Exercise instructions:
Below are entries; output exactly the lines from the one with "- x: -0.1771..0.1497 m" to the one with "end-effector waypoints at", both included, and nothing else.

——————————

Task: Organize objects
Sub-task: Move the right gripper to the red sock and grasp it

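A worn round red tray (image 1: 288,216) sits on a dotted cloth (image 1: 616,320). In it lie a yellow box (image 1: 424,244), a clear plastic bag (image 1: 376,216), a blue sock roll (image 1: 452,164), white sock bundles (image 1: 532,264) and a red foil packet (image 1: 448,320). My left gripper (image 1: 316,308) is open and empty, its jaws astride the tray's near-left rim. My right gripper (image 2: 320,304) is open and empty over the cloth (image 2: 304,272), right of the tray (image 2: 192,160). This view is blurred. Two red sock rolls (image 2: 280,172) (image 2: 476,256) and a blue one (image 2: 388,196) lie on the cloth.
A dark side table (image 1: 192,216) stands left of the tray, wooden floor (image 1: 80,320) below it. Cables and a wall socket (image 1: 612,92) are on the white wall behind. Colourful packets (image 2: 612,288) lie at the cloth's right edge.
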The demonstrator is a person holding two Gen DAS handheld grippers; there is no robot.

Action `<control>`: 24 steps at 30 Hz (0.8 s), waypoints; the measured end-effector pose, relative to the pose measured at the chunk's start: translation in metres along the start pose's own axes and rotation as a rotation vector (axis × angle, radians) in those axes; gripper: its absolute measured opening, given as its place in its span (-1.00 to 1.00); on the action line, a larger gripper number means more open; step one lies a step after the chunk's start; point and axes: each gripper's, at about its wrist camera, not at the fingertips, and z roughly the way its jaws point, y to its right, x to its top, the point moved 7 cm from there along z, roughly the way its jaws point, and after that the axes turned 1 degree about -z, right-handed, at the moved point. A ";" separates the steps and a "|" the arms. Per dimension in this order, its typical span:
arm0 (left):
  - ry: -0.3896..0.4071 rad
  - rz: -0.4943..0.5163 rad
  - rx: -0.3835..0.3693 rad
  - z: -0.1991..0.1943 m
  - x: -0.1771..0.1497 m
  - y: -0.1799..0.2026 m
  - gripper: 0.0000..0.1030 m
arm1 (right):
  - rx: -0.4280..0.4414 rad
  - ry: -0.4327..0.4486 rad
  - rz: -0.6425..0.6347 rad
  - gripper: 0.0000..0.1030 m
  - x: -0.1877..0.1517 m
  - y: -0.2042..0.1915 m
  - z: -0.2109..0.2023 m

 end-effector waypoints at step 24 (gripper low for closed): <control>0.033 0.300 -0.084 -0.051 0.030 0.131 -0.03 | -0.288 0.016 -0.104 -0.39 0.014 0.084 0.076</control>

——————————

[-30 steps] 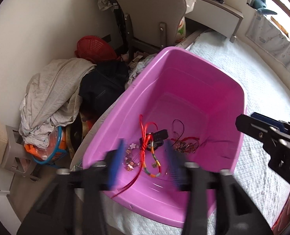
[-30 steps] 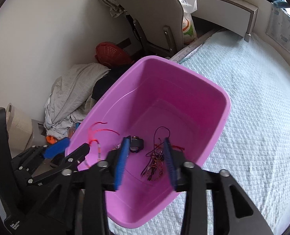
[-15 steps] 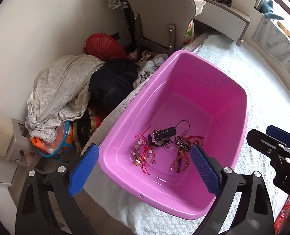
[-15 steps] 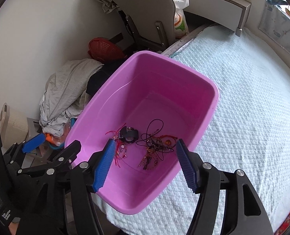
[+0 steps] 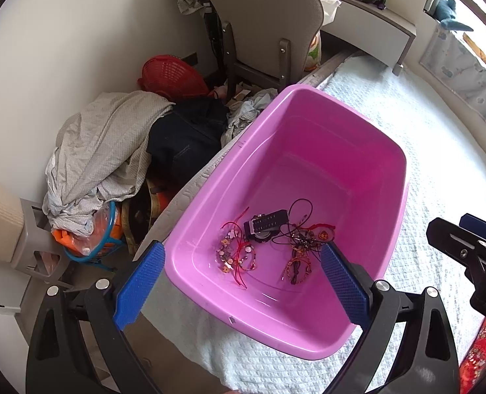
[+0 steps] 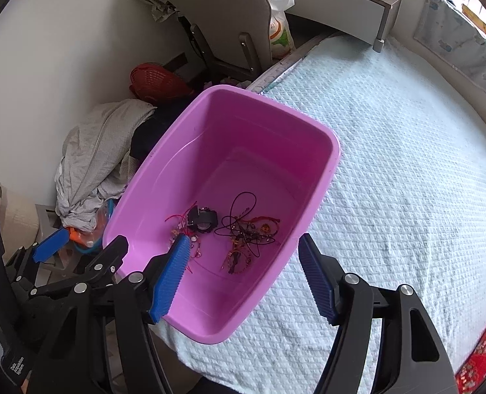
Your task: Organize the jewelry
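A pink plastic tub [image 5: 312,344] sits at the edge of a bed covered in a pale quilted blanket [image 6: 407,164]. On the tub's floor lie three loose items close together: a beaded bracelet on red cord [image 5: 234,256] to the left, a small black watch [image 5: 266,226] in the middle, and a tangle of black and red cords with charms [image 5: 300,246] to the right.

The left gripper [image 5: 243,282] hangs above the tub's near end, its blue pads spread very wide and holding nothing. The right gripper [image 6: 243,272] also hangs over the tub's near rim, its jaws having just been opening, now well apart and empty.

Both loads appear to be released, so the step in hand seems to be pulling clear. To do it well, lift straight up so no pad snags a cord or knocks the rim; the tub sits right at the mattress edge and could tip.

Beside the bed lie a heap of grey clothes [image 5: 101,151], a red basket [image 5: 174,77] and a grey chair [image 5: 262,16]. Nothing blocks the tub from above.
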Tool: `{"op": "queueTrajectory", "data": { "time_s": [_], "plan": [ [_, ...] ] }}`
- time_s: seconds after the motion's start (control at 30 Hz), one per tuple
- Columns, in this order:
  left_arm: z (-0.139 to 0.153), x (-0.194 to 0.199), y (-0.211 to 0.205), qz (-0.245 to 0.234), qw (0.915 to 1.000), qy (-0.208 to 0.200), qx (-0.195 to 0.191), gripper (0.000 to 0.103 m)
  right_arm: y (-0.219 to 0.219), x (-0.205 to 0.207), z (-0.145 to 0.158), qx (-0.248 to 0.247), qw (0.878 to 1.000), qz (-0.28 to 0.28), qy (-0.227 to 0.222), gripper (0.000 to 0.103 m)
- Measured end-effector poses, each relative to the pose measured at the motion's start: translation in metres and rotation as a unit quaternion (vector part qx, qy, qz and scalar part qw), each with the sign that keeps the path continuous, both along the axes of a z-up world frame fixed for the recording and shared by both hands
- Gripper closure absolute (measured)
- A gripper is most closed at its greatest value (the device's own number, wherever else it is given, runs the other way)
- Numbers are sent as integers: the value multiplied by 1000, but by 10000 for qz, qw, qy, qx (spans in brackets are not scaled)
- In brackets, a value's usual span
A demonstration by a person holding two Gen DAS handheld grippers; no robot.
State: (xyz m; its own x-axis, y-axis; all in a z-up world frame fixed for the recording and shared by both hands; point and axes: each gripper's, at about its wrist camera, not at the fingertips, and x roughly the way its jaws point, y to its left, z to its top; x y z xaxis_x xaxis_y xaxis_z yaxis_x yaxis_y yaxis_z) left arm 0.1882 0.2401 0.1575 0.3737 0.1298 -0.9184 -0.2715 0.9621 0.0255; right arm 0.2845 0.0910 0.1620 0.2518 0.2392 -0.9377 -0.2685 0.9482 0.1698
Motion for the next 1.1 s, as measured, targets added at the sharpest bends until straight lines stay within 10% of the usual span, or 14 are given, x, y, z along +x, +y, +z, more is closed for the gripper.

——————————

Your response:
  - x: -0.1771..0.1497 m
  - y: -0.1799..0.2026 m
  - gripper: 0.0000..0.1030 m
arm1 (right):
  - rx: -0.4280..0.4414 rad
  - ry: -0.4327..0.4486 rad
  - rz: -0.6425..0.6347 rad
  - gripper: 0.0000..0.1030 m
  - x: -0.1877..0.1517 m
  - y: -0.2042..0.1915 m
  - z: -0.2109..0.2023 m

 end-effector waypoints at step 24 (gripper low for closed): <control>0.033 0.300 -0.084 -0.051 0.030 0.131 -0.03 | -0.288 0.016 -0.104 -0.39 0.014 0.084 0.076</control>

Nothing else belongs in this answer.